What is expected: For the data below, give the number of lines that include the word "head" and nothing else.
[Supplied information]
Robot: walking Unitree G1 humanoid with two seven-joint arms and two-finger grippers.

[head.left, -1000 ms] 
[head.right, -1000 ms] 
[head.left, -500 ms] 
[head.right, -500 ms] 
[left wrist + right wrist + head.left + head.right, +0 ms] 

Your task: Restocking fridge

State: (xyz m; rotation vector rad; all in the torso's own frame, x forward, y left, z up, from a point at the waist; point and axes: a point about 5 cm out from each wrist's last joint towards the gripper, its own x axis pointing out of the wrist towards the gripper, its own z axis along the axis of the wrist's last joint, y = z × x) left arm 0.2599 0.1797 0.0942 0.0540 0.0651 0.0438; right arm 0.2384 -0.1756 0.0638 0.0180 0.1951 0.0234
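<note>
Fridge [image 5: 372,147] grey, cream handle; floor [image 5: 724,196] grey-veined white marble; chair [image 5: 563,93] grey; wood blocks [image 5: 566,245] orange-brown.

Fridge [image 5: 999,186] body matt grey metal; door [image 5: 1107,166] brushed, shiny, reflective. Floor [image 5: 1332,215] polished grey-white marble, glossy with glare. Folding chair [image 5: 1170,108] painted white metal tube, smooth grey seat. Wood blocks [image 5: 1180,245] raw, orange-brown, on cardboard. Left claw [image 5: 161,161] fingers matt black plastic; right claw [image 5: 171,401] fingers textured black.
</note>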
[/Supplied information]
Your response: 5